_Exercise description_.
Please write out exactly the lines of the data below from the line holding "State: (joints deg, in" through the line holding "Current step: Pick", and leave out the rest.

[Exercise input Boundary: Start]

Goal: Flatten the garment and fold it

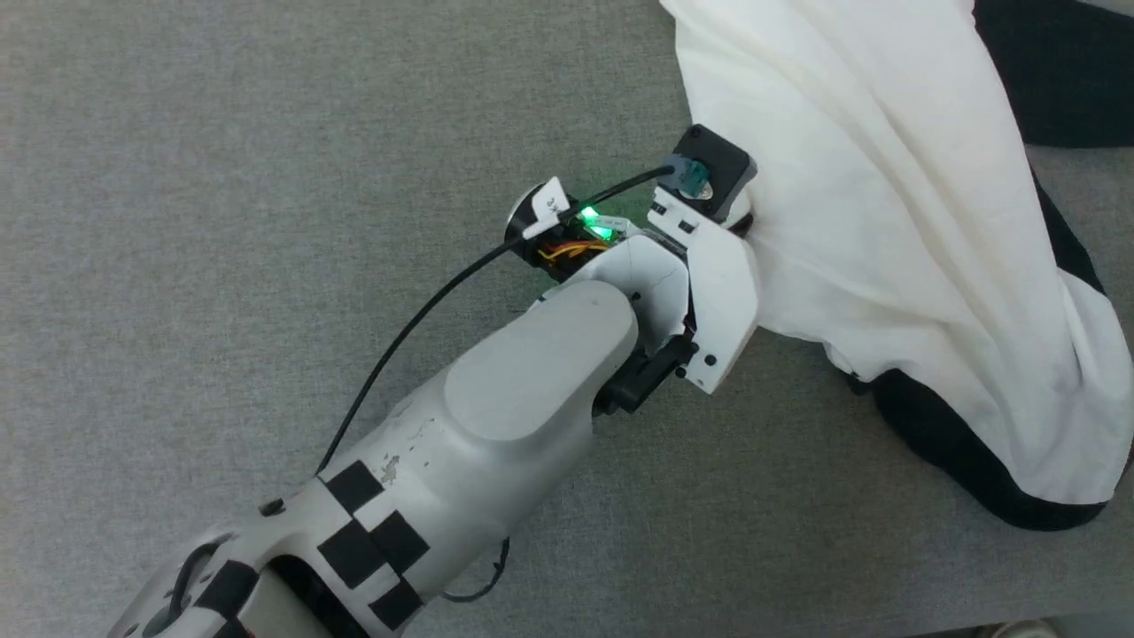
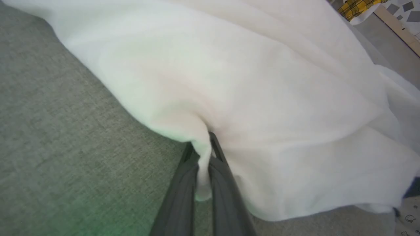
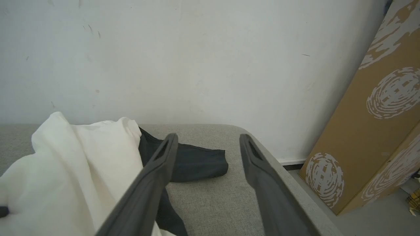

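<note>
The garment [image 1: 895,186] lies bunched at the right of the grey surface, white body on top and black sleeves [image 1: 957,461] sticking out beneath and behind. My left arm [image 1: 532,381] reaches in from the lower left, and its fingers go under the white cloth's edge. In the left wrist view my left gripper [image 2: 201,144] is shut on a pinched fold of the white garment [image 2: 262,98]. My right gripper [image 3: 208,139] hangs open with nothing between its fingers, above the surface's corner, beside the garment [image 3: 65,170] and over a flat black sleeve [image 3: 197,162].
The grey fabric-covered surface [image 1: 221,221] stretches bare to the left of the garment. Its rounded far corner [image 3: 262,147] meets a white wall [image 3: 197,49]. A tall brown cardboard box [image 3: 377,124] leans on the floor past that edge.
</note>
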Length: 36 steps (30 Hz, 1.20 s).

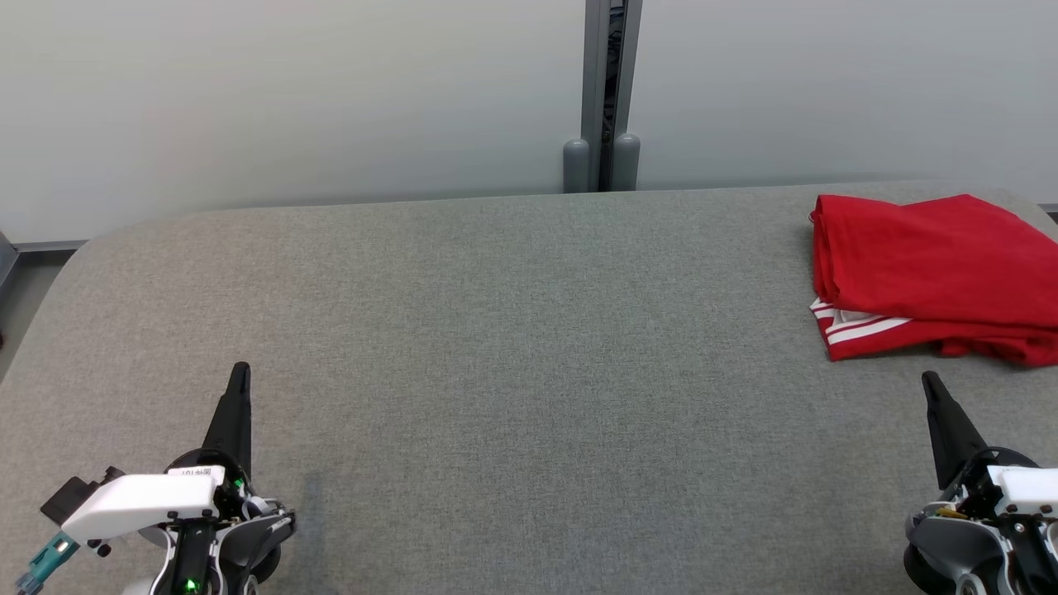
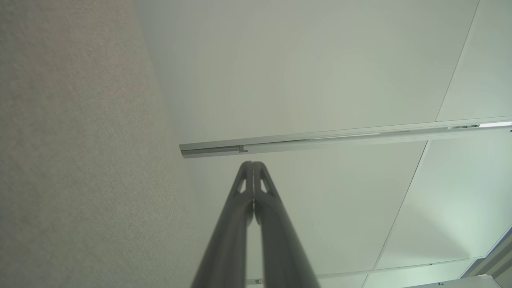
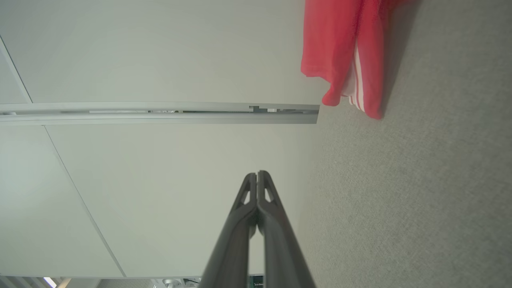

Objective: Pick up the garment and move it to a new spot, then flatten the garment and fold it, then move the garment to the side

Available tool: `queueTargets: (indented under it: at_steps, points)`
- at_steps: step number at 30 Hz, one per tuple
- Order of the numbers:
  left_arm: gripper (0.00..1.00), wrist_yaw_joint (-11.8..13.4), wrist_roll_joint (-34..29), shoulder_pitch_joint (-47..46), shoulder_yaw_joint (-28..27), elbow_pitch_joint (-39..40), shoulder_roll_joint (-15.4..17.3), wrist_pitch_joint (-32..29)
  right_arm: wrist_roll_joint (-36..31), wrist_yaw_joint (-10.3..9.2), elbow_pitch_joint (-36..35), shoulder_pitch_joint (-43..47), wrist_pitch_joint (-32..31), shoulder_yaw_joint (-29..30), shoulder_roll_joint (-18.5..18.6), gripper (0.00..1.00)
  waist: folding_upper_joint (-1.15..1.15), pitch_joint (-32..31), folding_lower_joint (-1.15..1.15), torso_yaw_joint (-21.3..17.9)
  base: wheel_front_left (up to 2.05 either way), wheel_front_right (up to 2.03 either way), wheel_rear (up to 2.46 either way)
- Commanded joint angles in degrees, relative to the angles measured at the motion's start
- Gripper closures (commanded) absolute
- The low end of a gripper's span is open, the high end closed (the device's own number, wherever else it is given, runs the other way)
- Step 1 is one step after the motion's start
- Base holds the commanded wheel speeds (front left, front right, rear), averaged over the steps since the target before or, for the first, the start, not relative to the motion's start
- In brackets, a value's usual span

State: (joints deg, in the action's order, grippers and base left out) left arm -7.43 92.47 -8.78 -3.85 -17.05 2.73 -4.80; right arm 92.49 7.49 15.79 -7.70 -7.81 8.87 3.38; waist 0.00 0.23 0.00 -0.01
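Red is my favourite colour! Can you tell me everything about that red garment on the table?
The garment is red, soft-looking cloth, with white stripes on a piece peeking out underneath. It is folded into a rumpled bundle, lying flat at the far right of the grey table, partly cut off by the picture's edge. In view, only the table touches it.

Head cam: high, facing forward and down across the grey worktop to the wall post. Wrist cams: low over worktop, rolled sideways, sighting along left claw and right claw at the same post. Right wrist and head share the red garment.
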Motion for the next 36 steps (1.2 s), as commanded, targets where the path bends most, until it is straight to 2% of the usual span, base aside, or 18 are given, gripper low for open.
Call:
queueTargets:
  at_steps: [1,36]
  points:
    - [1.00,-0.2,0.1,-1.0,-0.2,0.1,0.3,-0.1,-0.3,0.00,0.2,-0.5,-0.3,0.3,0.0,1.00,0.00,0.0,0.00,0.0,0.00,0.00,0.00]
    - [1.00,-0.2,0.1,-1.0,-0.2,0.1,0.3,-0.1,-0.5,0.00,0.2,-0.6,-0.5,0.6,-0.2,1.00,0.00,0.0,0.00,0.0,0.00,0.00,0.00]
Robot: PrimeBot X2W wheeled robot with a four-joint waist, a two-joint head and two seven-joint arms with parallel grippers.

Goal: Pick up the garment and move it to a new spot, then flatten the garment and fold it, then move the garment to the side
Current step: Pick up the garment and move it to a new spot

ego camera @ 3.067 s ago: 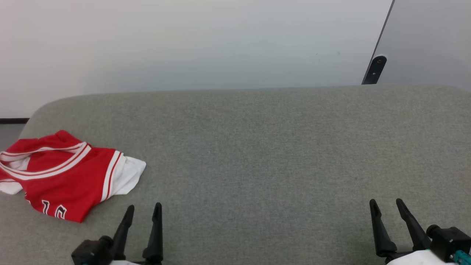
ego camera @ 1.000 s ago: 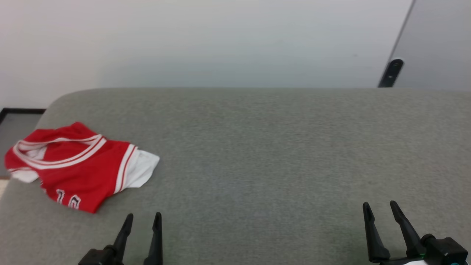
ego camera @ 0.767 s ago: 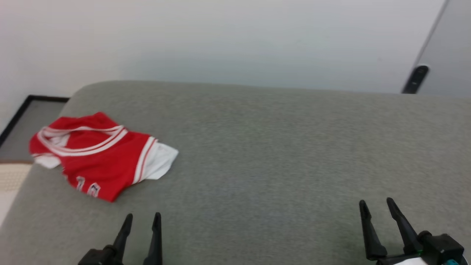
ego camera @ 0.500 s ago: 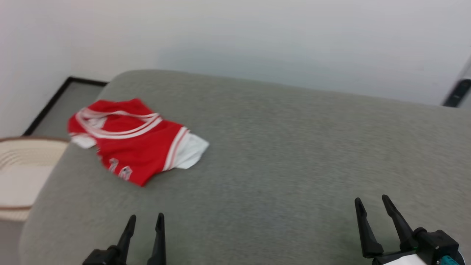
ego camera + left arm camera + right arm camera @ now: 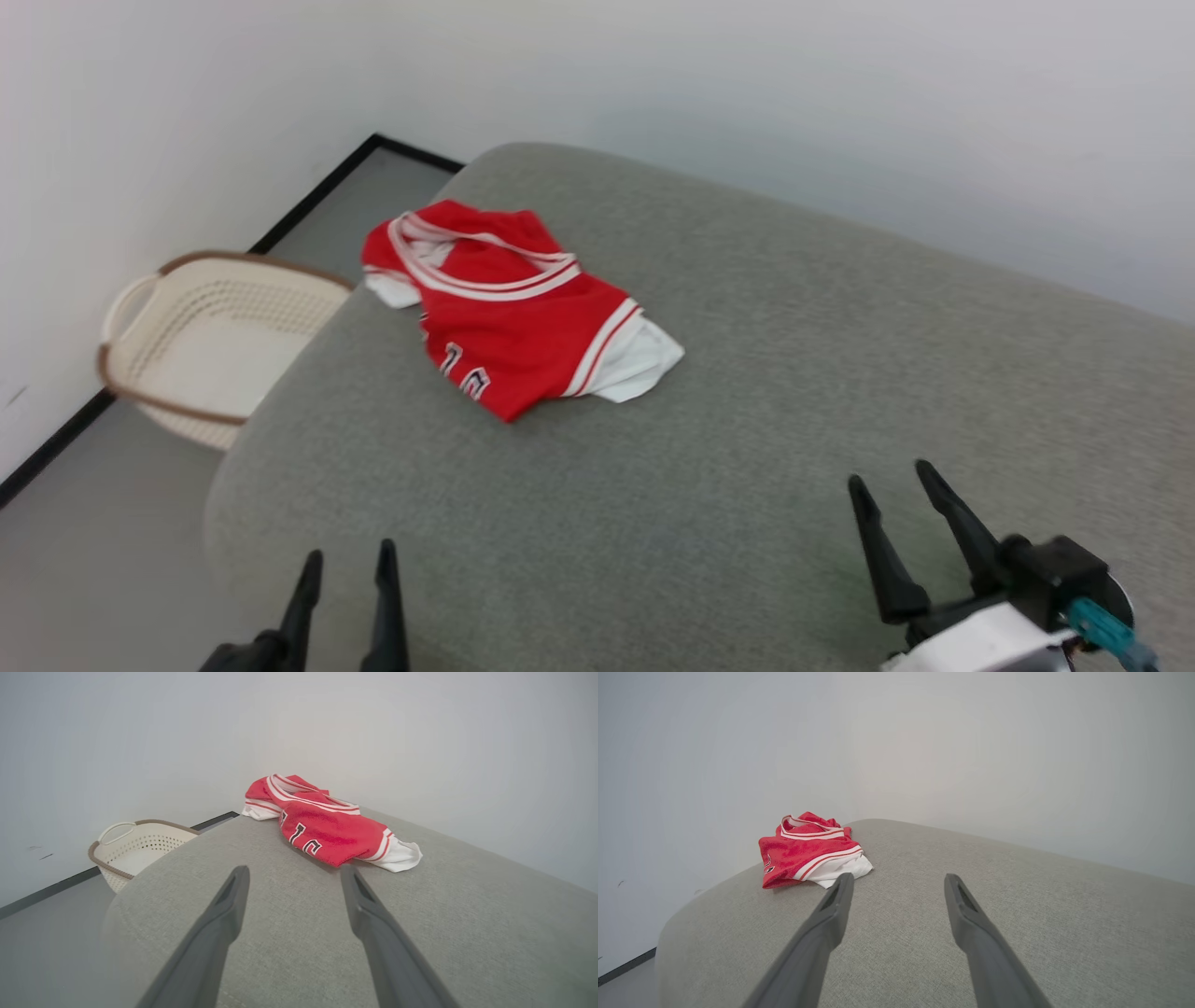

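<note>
Lying crumpled near the far left corner of the cushion (image 5: 794, 420), the jersey (image 5: 523, 313) looks light, soft and limp; pinching its collar fold seems best. Left gripper (image 5: 348, 553) and right gripper (image 5: 889, 473) gape wide, empty, well short of it.

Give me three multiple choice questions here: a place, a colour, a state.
1. Where does the garment lie? A on the floor; B on the grey cushion; C on a wooden table.
2. What colour is the basket's rim? A blue; B green; C brown.
3. How are the left gripper and right gripper? A both open, empty; B both shut; C one holding cloth.
Answers: B, it rests crumpled on the cushion; C, a brown band edges the cream basket; A, both sets of jaws stand apart, nothing between.
</note>
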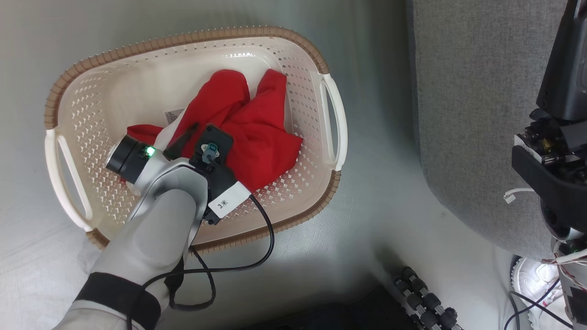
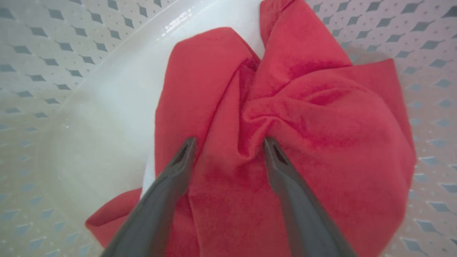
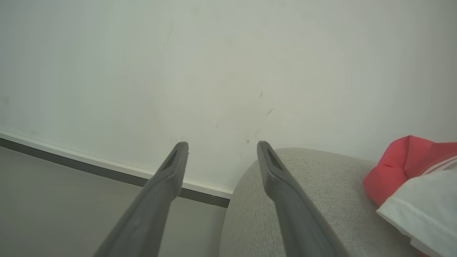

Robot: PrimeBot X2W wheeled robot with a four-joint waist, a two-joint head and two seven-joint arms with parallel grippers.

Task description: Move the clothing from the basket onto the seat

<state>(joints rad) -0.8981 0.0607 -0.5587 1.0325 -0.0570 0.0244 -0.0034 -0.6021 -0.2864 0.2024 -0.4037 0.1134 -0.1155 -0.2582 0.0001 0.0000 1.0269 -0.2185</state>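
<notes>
Red clothing (image 1: 254, 126) lies crumpled in the cream basket (image 1: 192, 34) with the brown rim, on the floor. My left arm (image 1: 156, 215) reaches down into the basket. My left gripper (image 2: 229, 142) is open, both fingertips resting on the red clothing (image 2: 303, 117) with a raised fold between them. The grey seat (image 1: 477, 114) stands to the basket's right, and my right arm (image 1: 557, 151) hangs over it. My right gripper (image 3: 221, 145) is open and empty above the seat's corner (image 3: 321, 192). A red and white garment (image 3: 417, 171) lies on the seat.
A black cable (image 1: 257, 256) loops from the left wrist over the basket's near rim. A black roller track (image 1: 426, 302) and a white shoe (image 1: 532, 279) are on the floor at the bottom right. A wall with a baseboard (image 3: 107, 167) stands beyond the seat.
</notes>
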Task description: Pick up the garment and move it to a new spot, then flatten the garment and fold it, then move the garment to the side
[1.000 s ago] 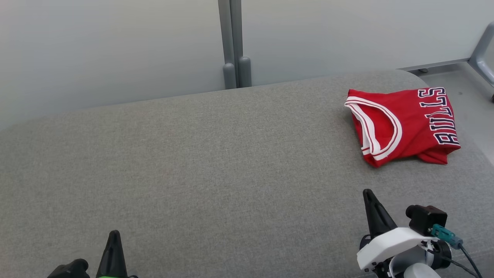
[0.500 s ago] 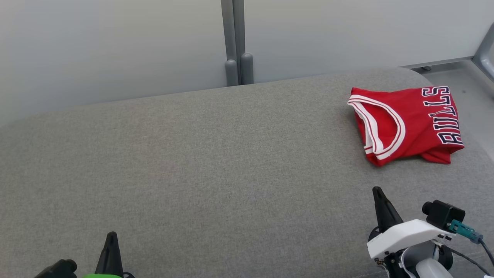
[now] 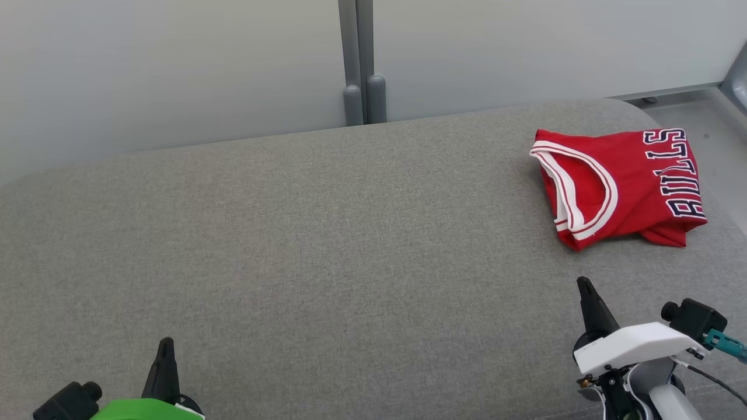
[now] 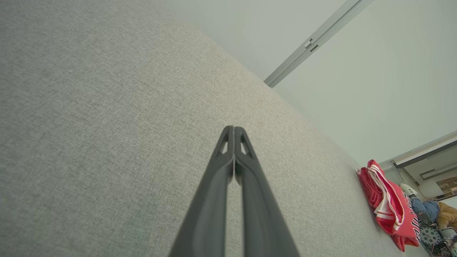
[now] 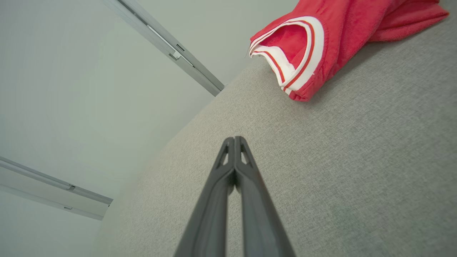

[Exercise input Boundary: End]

_The completed task_.
State: (joints deg, in the action's order, grippers and base left out) left arm -7.43 92.47 -8.78 -3.85 -17.05 2.73 -4.80; right arm 92.49 7.49 15.79 -7.70 -7.81 8.87 3.38; waist 0.00 0.23 0.00 -0.01
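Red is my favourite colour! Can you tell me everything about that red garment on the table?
The garment is red, soft-looking cloth, with white stripes on a piece peeking out underneath. It is folded into a rumpled bundle, lying flat at the far right of the grey table, partly cut off by the picture's edge. In view, only the table touches it.

Head cam: high, facing forward and down across the grey worktop to the wall post. Wrist cams: low over worktop, rolled sideways, sighting along left claw and right claw at the same post. Right wrist and head share the red garment.
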Motion for the next 36 steps (1.2 s), as commanded, targets where the path bends most, until it is straight to 2% of the usual span, base aside, or 18 are given, gripper low for open.
Call:
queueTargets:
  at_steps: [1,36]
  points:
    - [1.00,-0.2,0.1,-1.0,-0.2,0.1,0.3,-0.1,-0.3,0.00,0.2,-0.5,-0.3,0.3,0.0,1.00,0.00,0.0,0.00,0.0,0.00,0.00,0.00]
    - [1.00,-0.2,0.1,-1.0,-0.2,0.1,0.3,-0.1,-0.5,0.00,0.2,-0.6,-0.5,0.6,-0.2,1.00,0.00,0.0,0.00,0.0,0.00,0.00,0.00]
Robot: PrimeBot X2W wheeled robot with a four-joint waist, a two-joint head and two seven-joint arms with parallel grippers.

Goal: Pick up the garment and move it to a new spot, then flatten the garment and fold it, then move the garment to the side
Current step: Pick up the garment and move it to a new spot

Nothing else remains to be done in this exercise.